*WHAT THIS TASK INVOLVES*.
Repeat every record exactly as written, but leave out the pictures.

### DATASET RECORDS

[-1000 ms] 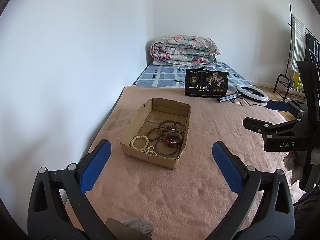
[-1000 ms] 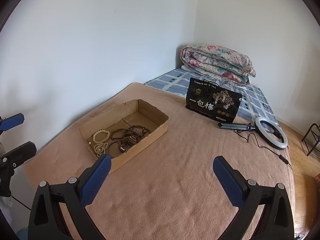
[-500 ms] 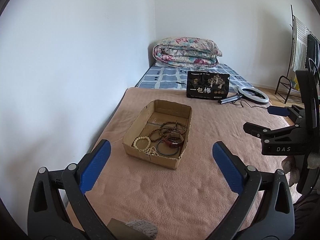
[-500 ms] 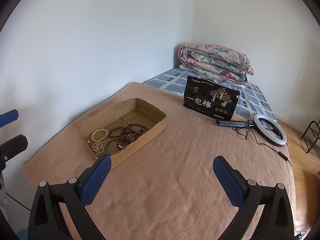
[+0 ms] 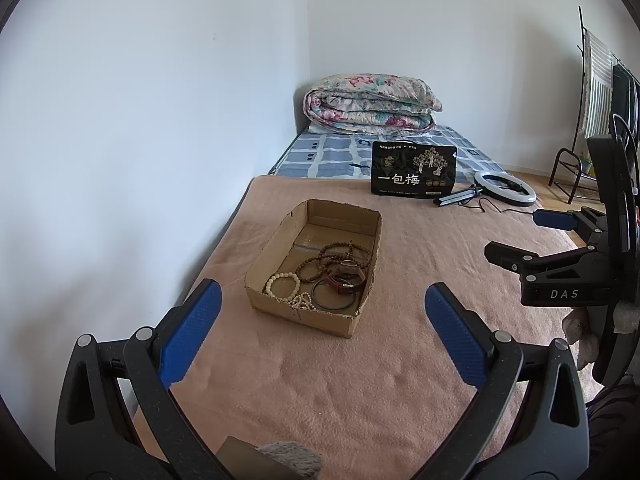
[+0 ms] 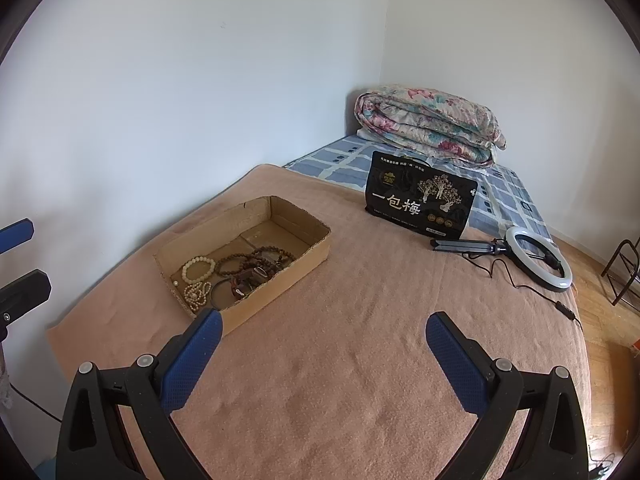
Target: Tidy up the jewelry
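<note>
Both grippers are spread wide with nothing in them: left gripper (image 5: 320,320) and right gripper (image 6: 324,344) hover over the pink blanket (image 5: 360,380). The cardboard box (image 5: 304,312) sits toward the blanket's left edge, bracelets (image 5: 320,276) piled at its near end. Black bag (image 6: 420,204) and ring light (image 6: 538,258) lie near the far edge.

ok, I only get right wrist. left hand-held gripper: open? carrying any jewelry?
Observer: Left hand-held gripper is open and empty, aimed at the shallow brown cardboard box.
Operator: Anything beyond my right edge?
Observer: A striped grey-white cloth hangs on a tall black metal rack.
Operator: My hand-held gripper from outside?
Observer: Right hand-held gripper hovers right of the box, over the pink fleece blanket.
</note>
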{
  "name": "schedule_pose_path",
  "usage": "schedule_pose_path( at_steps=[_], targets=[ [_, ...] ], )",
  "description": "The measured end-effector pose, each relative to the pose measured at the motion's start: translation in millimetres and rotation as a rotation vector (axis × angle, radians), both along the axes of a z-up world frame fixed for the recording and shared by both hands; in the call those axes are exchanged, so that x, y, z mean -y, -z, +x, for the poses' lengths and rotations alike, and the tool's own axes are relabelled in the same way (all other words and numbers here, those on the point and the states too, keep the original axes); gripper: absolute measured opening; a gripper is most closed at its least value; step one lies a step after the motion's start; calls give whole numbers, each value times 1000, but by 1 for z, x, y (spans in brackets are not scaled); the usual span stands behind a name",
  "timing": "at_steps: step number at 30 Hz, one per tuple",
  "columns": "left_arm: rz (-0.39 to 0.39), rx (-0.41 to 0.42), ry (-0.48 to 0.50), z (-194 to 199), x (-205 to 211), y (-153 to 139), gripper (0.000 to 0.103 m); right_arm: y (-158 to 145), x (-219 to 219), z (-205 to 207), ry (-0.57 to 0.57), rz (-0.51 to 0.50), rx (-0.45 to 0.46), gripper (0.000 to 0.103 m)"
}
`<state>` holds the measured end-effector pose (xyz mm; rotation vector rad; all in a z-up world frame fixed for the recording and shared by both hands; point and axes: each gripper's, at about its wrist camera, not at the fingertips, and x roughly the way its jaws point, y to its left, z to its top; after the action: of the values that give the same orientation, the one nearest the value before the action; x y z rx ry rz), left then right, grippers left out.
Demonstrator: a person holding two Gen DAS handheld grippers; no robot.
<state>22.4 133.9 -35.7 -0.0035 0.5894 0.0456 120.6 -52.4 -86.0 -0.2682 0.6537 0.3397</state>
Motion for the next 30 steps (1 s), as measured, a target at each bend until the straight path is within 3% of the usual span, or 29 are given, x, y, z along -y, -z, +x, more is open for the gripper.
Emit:
schedule_pose_path(
  at_steps=[30],
  targets=[
    [2,-8,-67,4,3,1,103,9,2,3,1,9,-17,103]
  ],
)
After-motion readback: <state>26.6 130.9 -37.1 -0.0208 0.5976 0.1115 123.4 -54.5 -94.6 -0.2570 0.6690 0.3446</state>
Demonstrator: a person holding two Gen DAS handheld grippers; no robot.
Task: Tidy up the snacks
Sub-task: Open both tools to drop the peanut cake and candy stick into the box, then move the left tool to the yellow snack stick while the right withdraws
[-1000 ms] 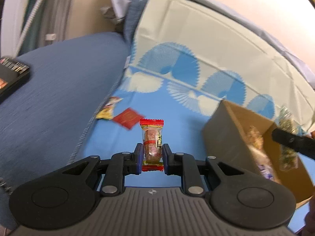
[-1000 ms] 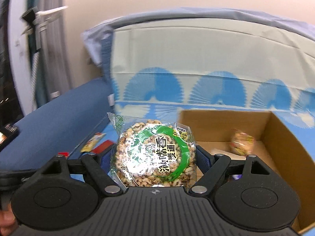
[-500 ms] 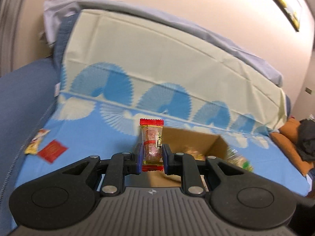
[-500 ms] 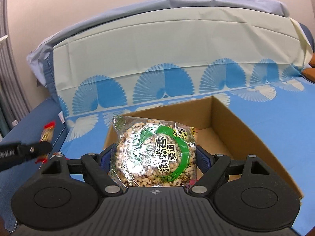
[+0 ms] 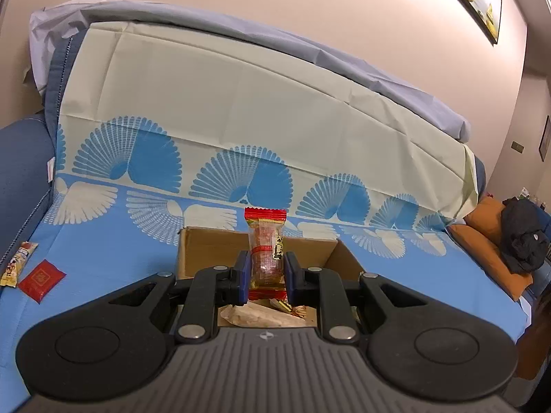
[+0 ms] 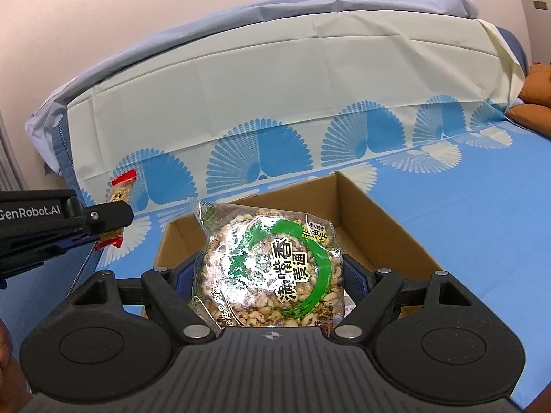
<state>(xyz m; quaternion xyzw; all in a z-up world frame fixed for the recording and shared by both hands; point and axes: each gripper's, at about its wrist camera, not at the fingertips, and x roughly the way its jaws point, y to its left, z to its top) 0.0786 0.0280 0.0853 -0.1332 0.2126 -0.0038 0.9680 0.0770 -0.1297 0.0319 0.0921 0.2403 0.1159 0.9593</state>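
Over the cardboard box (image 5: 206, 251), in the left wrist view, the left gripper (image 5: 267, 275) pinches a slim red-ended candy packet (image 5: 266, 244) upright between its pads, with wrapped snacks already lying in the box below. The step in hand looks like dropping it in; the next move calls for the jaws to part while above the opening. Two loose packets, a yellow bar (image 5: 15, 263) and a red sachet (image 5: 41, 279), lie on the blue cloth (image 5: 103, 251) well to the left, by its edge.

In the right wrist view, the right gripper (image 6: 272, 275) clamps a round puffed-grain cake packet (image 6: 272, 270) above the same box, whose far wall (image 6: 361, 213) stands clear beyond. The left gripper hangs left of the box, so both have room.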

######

*RESPONSE AREA*.
[-1000 ms] 
[-1000 ms] 
[-500 ms] 
[-500 ms] 
[+0 ms] 
[+0 ms] 
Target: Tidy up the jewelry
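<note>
Both grippers are spread wide with nothing in them: left gripper (image 5: 320,320) and right gripper (image 6: 324,344) hover over the pink blanket (image 5: 360,380). The cardboard box (image 5: 304,312) sits toward the blanket's left edge, bracelets (image 5: 320,276) piled at its near end. Black bag (image 6: 420,204) and ring light (image 6: 538,258) lie near the far edge.

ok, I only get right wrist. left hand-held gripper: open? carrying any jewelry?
Observer: Left hand-held gripper is open and empty, aimed at the shallow brown cardboard box.
Operator: Anything beyond my right edge?
Observer: A striped grey-white cloth hangs on a tall black metal rack.
Operator: My hand-held gripper from outside?
Observer: Right hand-held gripper hovers right of the box, over the pink fleece blanket.
</note>
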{
  "name": "schedule_pose_path",
  "usage": "schedule_pose_path( at_steps=[_], targets=[ [_, ...] ], )",
  "description": "The measured end-effector pose, each relative to the pose measured at the motion's start: translation in millimetres and rotation as a rotation vector (axis × angle, radians), both along the axes of a z-up world frame fixed for the recording and shared by both hands; in the call those axes are exchanged, so that x, y, z mean -y, -z, +x, for the poses' lengths and rotations alike, and the tool's own axes are relabelled in the same way (all other words and numbers here, those on the point and the states too, keep the original axes); gripper: absolute measured opening; a gripper is most closed at its least value; step one lies a step after the motion's start; calls give whole numbers, each value times 1000, but by 1 for z, x, y (spans in brackets are not scaled); the usual span stands behind a name",
  "timing": "at_steps: step number at 30 Hz, one per tuple",
  "columns": "left_arm: rz (-0.39 to 0.39), rx (-0.41 to 0.42), ry (-0.48 to 0.50), z (-194 to 199), x (-205 to 211), y (-153 to 139), gripper (0.000 to 0.103 m); right_arm: y (-158 to 145), x (-219 to 219), z (-205 to 207), ry (-0.57 to 0.57), rz (-0.51 to 0.50), rx (-0.45 to 0.46), gripper (0.000 to 0.103 m)"
}
`<state>` holds the measured end-effector pose (xyz mm; rotation vector rad; all in a z-up world frame fixed for the recording and shared by both hands; point and axes: each gripper's, at about its wrist camera, not at the fingertips, and x roughly the way its jaws point, y to its left, z to its top; after the action: of the values that give the same orientation, the one nearest the value before the action; x y z rx ry rz), left then right, grippers left out.
Demonstrator: a person holding two Gen DAS handheld grippers; no robot.
<state>22.4 133.9 -35.7 -0.0035 0.5894 0.0456 120.6 -52.4 -86.0 -0.2682 0.6537 0.3397</state>
Motion for the next 30 steps (1 s), as measured, a target at each bend until the straight path is within 3% of the usual span, or 29 are given, x, y, z along -y, -z, +x, more is open for the gripper.
Emit:
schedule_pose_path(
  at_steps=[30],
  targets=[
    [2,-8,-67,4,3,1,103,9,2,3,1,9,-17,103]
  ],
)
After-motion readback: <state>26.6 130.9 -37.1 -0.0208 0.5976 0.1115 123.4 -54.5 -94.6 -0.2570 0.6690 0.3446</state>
Demonstrator: a person holding two Gen DAS handheld grippers; no robot.
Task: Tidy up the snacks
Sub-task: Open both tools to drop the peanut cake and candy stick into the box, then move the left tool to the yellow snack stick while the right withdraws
[-1000 ms] 
[-1000 ms] 
[-500 ms] 
[-500 ms] 
[+0 ms] 
[+0 ms] 
<state>(xyz m; quaternion xyzw; all in a z-up world frame fixed for the recording and shared by both hands; point and axes: each gripper's, at about its wrist camera, not at the fingertips, and x roughly the way its jaws point, y to its left, z to its top) 0.0786 0.0280 0.0853 -0.1332 0.2126 -0.0038 0.9680 0.0770 -0.1297 0.0319 0.0921 0.2403 0.1159 0.9593</state>
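Over the cardboard box (image 5: 206, 251), in the left wrist view, the left gripper (image 5: 267, 275) pinches a slim red-ended candy packet (image 5: 266, 244) upright between its pads, with wrapped snacks already lying in the box below. The step in hand looks like dropping it in; the next move calls for the jaws to part while above the opening. Two loose packets, a yellow bar (image 5: 15, 263) and a red sachet (image 5: 41, 279), lie on the blue cloth (image 5: 103, 251) well to the left, by its edge.

In the right wrist view, the right gripper (image 6: 272, 275) clamps a round puffed-grain cake packet (image 6: 272, 270) above the same box, whose far wall (image 6: 361, 213) stands clear beyond. The left gripper hangs left of the box, so both have room.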

There is nothing more to this answer.